- _Work instructions_
Precise copying is required. Return the data below in full.

- _Exercise data_
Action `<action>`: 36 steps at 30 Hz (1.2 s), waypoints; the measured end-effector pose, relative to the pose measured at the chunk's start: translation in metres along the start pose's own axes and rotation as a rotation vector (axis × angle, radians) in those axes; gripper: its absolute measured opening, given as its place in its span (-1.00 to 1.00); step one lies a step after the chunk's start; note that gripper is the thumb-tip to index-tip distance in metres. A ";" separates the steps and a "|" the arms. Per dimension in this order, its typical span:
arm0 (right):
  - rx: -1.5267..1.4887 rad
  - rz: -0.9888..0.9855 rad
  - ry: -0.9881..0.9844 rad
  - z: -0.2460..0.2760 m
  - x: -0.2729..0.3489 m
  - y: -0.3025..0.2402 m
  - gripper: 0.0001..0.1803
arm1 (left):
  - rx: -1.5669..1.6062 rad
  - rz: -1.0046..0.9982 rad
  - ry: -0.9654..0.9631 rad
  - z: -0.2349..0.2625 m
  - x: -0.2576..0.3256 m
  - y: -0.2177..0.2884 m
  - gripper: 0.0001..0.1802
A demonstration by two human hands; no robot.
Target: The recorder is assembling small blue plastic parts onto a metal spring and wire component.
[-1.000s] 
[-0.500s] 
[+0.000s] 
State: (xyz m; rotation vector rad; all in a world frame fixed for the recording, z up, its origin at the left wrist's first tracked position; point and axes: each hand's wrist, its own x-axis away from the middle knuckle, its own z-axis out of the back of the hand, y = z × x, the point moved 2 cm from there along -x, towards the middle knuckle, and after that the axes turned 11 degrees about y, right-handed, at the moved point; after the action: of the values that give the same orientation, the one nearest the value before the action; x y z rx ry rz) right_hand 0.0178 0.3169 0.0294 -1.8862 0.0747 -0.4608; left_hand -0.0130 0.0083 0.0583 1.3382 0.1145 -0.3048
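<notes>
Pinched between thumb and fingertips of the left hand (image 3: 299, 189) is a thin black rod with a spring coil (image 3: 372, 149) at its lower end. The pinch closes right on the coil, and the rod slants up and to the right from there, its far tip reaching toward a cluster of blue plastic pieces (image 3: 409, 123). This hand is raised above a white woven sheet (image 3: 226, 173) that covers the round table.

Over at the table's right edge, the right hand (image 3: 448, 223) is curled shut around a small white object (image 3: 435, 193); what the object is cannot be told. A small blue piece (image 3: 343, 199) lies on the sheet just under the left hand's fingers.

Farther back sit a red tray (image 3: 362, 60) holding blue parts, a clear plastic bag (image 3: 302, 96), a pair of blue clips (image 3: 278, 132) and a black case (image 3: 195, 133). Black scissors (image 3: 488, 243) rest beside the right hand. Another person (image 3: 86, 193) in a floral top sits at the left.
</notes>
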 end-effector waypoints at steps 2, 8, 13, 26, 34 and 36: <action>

- _Response to this task_
Action `<action>`: 36 steps at 30 Hz (1.2 s), waypoints; the measured end-effector pose, relative to the pose measured at the chunk's start: translation in metres along the start pose's own axes and rotation as a rotation vector (axis × angle, radians) in those axes; gripper: its absolute measured opening, given as its place in its span (-1.00 to 1.00); step one lies a step after the chunk's start; note that gripper is the thumb-tip to index-tip distance in metres. A ";" separates the steps and a "|" the arms. Per dimension in this order, its typical span:
arm0 (right):
  - rx: -1.5267..1.4887 rad
  - rz: -0.9888..0.9855 rad
  - ry: -0.9881..0.9844 rad
  - z: -0.2460..0.2760 m
  - x: -0.2729..0.3489 m
  - y: -0.3025..0.2402 m
  - gripper: 0.0001..0.1803
arm1 (left):
  - rx: -1.5669..1.6062 rad
  - rz: -1.0046..0.9982 rad
  - ry: -0.9654..0.9631 rad
  - z: -0.2349..0.2625 m
  - x: -0.2576..0.3256 m
  - y: -0.2177..0.2884 m
  - gripper: 0.0001..0.1802
A demonstration by two human hands; no robot.
Target: The recorder is assembling small blue plastic parts onto a metal spring and wire component.
[-1.000s] 
[-0.500s] 
[+0.000s] 
State: (xyz m; rotation vector rad; all in a world frame fixed for the recording, z up, its origin at the left wrist's first tracked position; point and axes: each hand's wrist, its own x-axis away from the middle knuckle, its own z-axis out of the back of the hand, y = z × x, the point moved 2 cm from there along -x, towards the middle knuckle, and after that the axes turned 11 degrees about y, right-handed, at the moved point; after the action: of the values that give the same orientation, the one nearest the value before the action; x y z rx ry rz) right_hand 0.0178 0.3169 0.0294 -1.8862 0.0747 -0.4608; left_hand -0.0130 0.0083 0.0583 1.3382 0.1145 -0.3048
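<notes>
Pinched between thumb and fingertips of the left hand (image 3: 299, 189) is a thin black rod with a spring coil (image 3: 372, 149) at its lower end. The pinch closes right on the coil, and the rod slants up and to the right from there, its far tip reaching toward a cluster of blue plastic pieces (image 3: 409, 123). This hand is raised above a white woven sheet (image 3: 226, 173) that covers the round table.

Over at the table's right edge, the right hand (image 3: 448, 223) is curled shut around a small white object (image 3: 435, 193); what the object is cannot be told. A small blue piece (image 3: 343, 199) lies on the sheet just under the left hand's fingers.

Farther back sit a red tray (image 3: 362, 60) holding blue parts, a clear plastic bag (image 3: 302, 96), a pair of blue clips (image 3: 278, 132) and a black case (image 3: 195, 133). Black scissors (image 3: 488, 243) rest beside the right hand. Another person (image 3: 86, 193) in a floral top sits at the left.
</notes>
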 end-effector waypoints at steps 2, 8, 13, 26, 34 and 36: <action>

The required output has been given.